The notebook will parse that into a hash and then combine the values into a paragraph. Then, it will generate a parameters string based on the settings in the UI widgets. And finally, it will concatenate the prompt and the parameters string.
To use this notebook, you'll need:
- An OpenAI API key. You can sign up for one here.
- Python 3.x installed on your system.
- Jupyter notebook installed on your system.
This notebook requires a few Python libraries. The first cell of the notebook will attempt to install and load the libraries.
- Clone this repository to your local machine.

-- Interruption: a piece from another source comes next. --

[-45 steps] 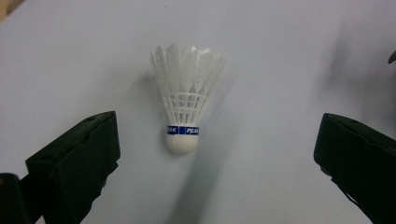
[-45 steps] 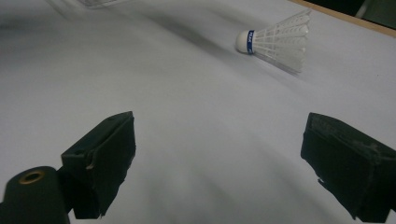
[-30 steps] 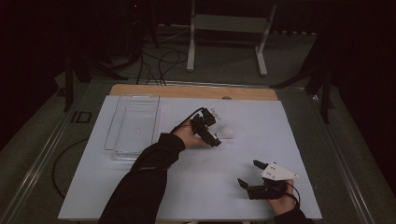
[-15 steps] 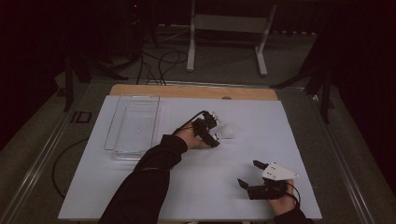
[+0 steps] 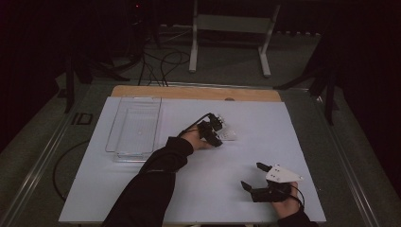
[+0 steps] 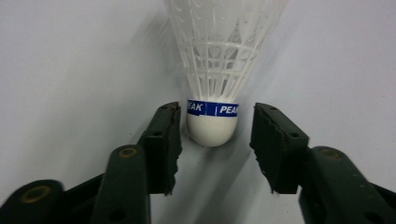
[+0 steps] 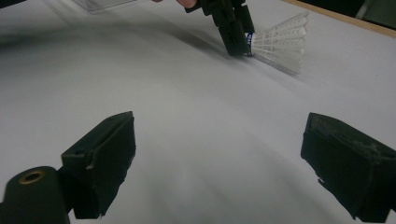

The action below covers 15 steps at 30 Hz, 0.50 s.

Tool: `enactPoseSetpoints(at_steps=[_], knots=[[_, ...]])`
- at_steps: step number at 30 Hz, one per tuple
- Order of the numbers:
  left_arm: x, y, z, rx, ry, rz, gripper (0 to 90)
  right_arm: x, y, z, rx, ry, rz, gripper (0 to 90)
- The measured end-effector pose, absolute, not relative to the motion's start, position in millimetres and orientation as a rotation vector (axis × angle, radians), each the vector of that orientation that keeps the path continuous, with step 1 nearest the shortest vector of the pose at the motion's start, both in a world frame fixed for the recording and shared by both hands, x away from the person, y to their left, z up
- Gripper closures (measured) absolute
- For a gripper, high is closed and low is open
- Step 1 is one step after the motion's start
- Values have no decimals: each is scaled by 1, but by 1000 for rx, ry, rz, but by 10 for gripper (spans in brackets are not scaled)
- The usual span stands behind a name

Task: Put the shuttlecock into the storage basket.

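A white plastic shuttlecock (image 6: pixel 219 56) with a blue band lies on the white table sheet, its cork (image 6: pixel 212 130) pointing toward my left gripper (image 6: pixel 215 112). The jaws have just been closing. They stand on either side of the cork: a narrow gap remains on the right, and the left pad is almost at the band. In the high view the left gripper (image 5: pixel 218 133) sits mid-table beside the shuttlecock (image 5: pixel 228 135). My right gripper (image 5: pixel 254 176) rests open near the front right, with nothing between its jaws (image 7: pixel 219 140). From there I see the shuttlecock (image 7: pixel 280 39) and the left gripper (image 7: pixel 236 32).
A clear plastic tray (image 5: pixel 137 158) stands at the left of the white sheet (image 5: pixel 265 123). A wooden board edge (image 5: pixel 196 92) runs along the back. Beyond the table are a white metal stand (image 5: pixel 229 23) and cables on the floor.
The left hand has edged slightly toward the shuttlecock and its jaws have narrowed around the cork. The right hand has not moved.
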<state>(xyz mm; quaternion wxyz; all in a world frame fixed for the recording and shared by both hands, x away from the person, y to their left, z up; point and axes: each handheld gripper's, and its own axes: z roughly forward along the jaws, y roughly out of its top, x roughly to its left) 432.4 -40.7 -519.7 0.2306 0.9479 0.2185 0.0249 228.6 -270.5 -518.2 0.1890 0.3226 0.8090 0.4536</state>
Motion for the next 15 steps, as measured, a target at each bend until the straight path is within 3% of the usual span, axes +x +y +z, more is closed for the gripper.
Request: enactPoseSetpoints(at_steps=[6,15], knots=[[433,-43,-520,2617,611,71,642,229,-271,-518,907,2276,1275,100],[434,-45,-518,2647,597,62,663,229,-270,-519,914,2278,1276,100]])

- Save your OpenAI API key in a file named
openai_api_key.txt
in the same folder as the Jupyter notebook. - If you want to modify the system prompt used by GPT-3.5-turbo, edit the
system_prompt.txt
file.''
- Open the Jupyter notebook:
jupyter notebook midjourney_image_prompt_generator.ipynb
- Run ALL the cells in the notebook in order. You must run the cells at the end to define functions before you can generate prompts.
- In the interactive UI, enter a description of the image you want to generate in the text input field.
- Click the "Generate" button. The generated prompt will be displayed and automatically copied to your clipboard.
- Use the generated prompt with the Midjourney AI image generation service.
This project is licensed under the MIT License. See the LICENSE file for details.